Ninel, le neuvième roman de Frédéric Lamoth, emmène les lecteurs dans un voyage de non-noces intense et poignant
Frédéric Lamoth a deux vies, celle d’un professeur, médecin et chercheur expert en mycologie médicale au CHUV et celle d’un écrivain publiant en moyenne un roman tous les deux ans. Contrairement à d’autres, l’écrivain-procureur, l’écrivain-paysan, l’écrivain-inspecteur, etc., il n’en a jamais fait un étendard. Aucun de ses romans n’a d’ailleurs pour théâtre l’univers hospitalier ou médical, comme si une cloison séparait ses deux vies.
Paru ce printemps, Ninel est son neuvième roman. Bref, d’une construction rigoureuse et d’une écriture délicate, comme les précédents, tous parus chez Bernard Campiche, il parle d’un couple que tout attire et que tout sépare en même temps. Comme souvent dans ses livres (La Mort digne, 2003, ou Le Chemin des limbes, 2021, notamment), la mort rôde, longtemps innomée et cependant fondatrice du récit.

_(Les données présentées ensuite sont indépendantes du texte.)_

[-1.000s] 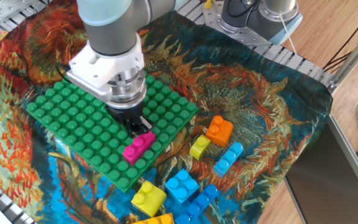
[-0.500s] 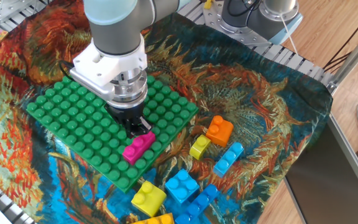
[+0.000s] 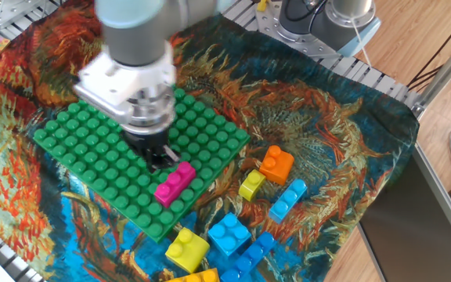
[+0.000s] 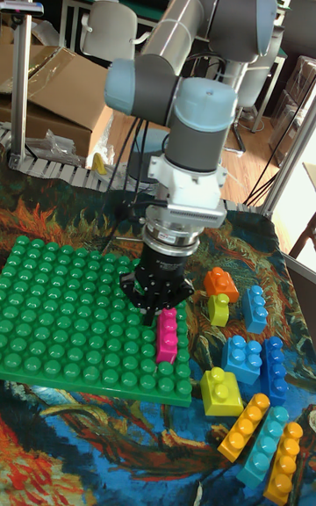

Le narrateur rencontre Nina en août 2021 dans l’hôtel que dirige son père à Lugano, dont il envisage de reprendre la gestion au terme de ses études en économie. Jeune épouse d’un riche homme d’affaires, Thomas Lerch, Nina ne le suit pas lorsqu’il quitte l’hôtel, où elle séjournera un mois entier. Bien assez pour qu’une idylle se noue entre les deux jeunes gens et qu’elle suive le narrateur à Zurich, avant que le couple se lance dans un périple amoureux de cinq jours assez semblable à un voyage de noces. Ils traversent plusieurs villes européennes, d’ouest en est, pour échouer finalement sur un quai de gare polonais où des trains partent pour l’Ukraine et la Biélorussie.
Au bord du gouffre
Il ne s’agit nullement d’une histoire de jalousie, Lerch se montrant presque soulagé de voir s’éloigner de lui cette épouse qu’il s’est en quelque sorte achetée par l’entremise d’une agence matrimoniale ukrainienne, Nina ayant utilisé cette filière pour s’ouvrir les portes de l’Occident. Ce n’est pas davantage l’histoire d’une réfugiée de la guerre, l’invasion russe de l’Ukraine étant antérieure de six mois à son arrivée en Suisse. On peut en revanche la comprendre comme un récit intime symbolique d’un fossé qui se creuse entre deux mondes.
La personnalité secrète de Nina, une universitaire biélorusse qui a étudié l’astrophysique à Kiev, comme les raisons qui l’ont poussée à l’exil, se révèlent petit à petit au gré du voyage. Il apparaît assez vite que la dernière étape du «voyage de noces» correspondra à la séparation. Malgré leur connivence, se joue une histoire d’incommunicabilité au bord d’un gouffre que l’auteur cerne avec subtilité. Ce n’est pas qu’ils se disputent, ou se déplaisent, mais un «froid insidieux comme la bruine» s’est lentement glissé entre eux.
Nina porte en elle l’ombre d’un double, sa jumelle Ninel, palindrome de Lenin, prénom qui se serait répandu dans les pays russophones après la chute et l’Union soviétique. Une jumelle au destin tragique, elle aussi prête à des transactions dangereuses pour trouver un meilleur avenir «dans ce monde où soi-disant tout est meilleur, ce monde qui paie pour obtenir ce qu’il veut». Ce monde que Nina veut désormais laisser derrière elle, inversement aux gens qui fuient la guerre, pour soigner sa mère malade en Biélorussie. En laissant un amour au bord du quai.